The GAA has been urged to make the wearing of fully-protective headgear mandatory during all hurling matches after a study of eye injuries at two hospitals in the Republic found the game responsible for 308 eye injuries between 1994 and 2000.
The study, conducted at Waterford Regional Hospital and Cork University Hospital, looked at all eye injuries resulting directly from hurling. It found that five players had been permanently blinded by their injuries and a further 12 had permanent eye defects leading to reduced vision.
One of the six eye specialists involved in the study, Mr Stephen Beatty, a consultant ophthalmic surgeon at Waterford Regional Hospital, said yesterday that the figures did not include recent injuries. "In the last five weeks alone we have had three patients go irreversibly blind in one eye. As doctors, we cannot sit back and let this continue," he said.
He said blindness in one eye had profound long-term implications for players. They would have to pay higher insurance premiums and would be excluded from several occupations such as the Defence Forces, fire service and the Garda. "It also excludes them from any notion of a sporting career and has psychological and cosmetic implications, and the tragedy is these injuries are, of course, entirely preventable by wearing protective eye gear," he said.
"I think I can say with absolute certainly that if the GAA do not make protective eyewear compulsory for all players, young men will definitely go permanently and irreversibly and unnecessarily blind. It must be made compulsory for all players at all levels, at all times."
He stressed that wearing a helmet was not sufficient. Players had to ensure that their eyes were protected.
In a letter to the president of the GAA, Mr Seán Kelly, he suggested that the GAA follow the lead of the Canadian Amateur Hockey Association and change its rules in relation to the wearing of protective face masks to prevent these "entirely preventable and horrendous injuries".
He also said that an Australian hurling club had made protective eye gear compulsory for players. "It's astounding that Gaelic sports seem to be more advanced in Australia," he added.
The GAA said that Mr Beatty's concerns had been referred to its medical sub-committee for consideration. Spokesman Mr Ciarán O'Neill said that the sub-committee would make any recommendations it considered appropriate to management.

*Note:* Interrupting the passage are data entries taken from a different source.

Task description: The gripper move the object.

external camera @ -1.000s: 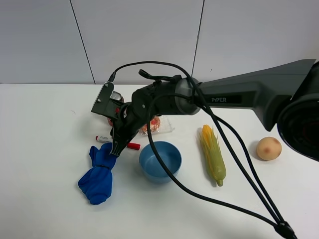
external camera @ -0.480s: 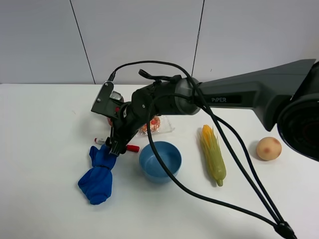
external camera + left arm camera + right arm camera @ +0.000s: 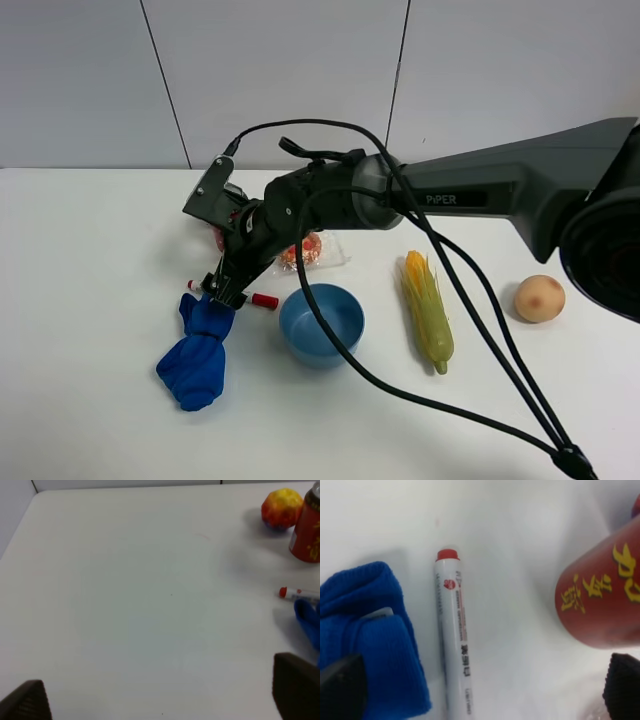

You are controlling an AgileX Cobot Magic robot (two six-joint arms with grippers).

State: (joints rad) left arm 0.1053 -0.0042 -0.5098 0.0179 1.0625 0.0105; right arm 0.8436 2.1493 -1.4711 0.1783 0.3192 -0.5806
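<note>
1. Noting the state first: the right gripper [image 3: 222,295] hangs low over the marker pen [image 3: 454,645]. Its fingers [image 3: 340,690] are spread wide and hold nothing. The pen lies flat on the worktop [image 3: 90,300], and the wrist view shows it between the two fingers.
2. Pen position: it lies between the blue cloth [image 3: 197,350] and the red can [image 3: 602,595]. The cloth sits just beside the barrel; whether they touch I cannot tell. The can stands apart on the other side. The capped end points toward the blue bowl [image 3: 322,322].
3. Judgement on the step: this is a pick-up at the pen. The fingers should straddle the barrel near mid-length and square to it, come down to the worktop, then close across the narrow width. A slim round barrel may roll or twist if caught off-centre.
4. Obstacles: one finger hovers over the cloth, so a fold could be pinched in with the pen. The other finger is near the can and could nudge it on the way down. Any lift should clear the bowl rim.
5. The corn cob [image 3: 428,310] and round fruit [image 3: 540,298] lie well apart and are no concern.
6. The left gripper [image 3: 160,700] is over bare worktop with its fingers apart and empty.
</note>
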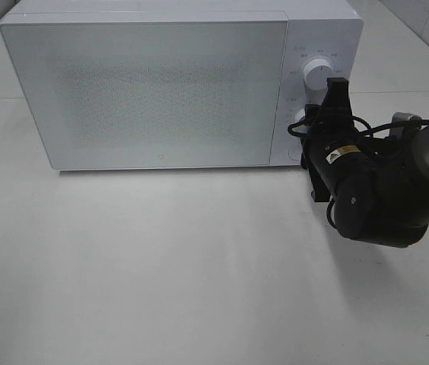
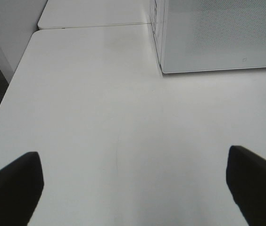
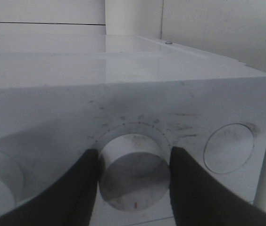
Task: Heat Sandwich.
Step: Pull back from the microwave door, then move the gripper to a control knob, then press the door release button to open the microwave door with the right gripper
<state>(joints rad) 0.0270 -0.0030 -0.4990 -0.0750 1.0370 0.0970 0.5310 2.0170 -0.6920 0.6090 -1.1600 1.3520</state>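
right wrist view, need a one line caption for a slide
Right gripper with its fingers closed on a dial of the white microwave, a round button beside it.

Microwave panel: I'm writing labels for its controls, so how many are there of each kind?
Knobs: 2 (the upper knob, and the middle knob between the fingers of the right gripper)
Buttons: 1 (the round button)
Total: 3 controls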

Mr O'Neill pointed out that two separate annual congresses of the GAA - in 1990 and 1995 - had declined motions urging that the wearing of helmets during hurling matches be made mandatory. However, congress strongly recommended the wearing of them at under-age level.
While every serious eye injury was one too many, it appeared that the chance of picking up a "legally-blinding eye injury" in the catchment area of the study over the period looked at was one in five million.
The South-Eastern Health Board, after being presented with the eye injury study, has also called on the GAA to look at making the wearing of helmets mandatory.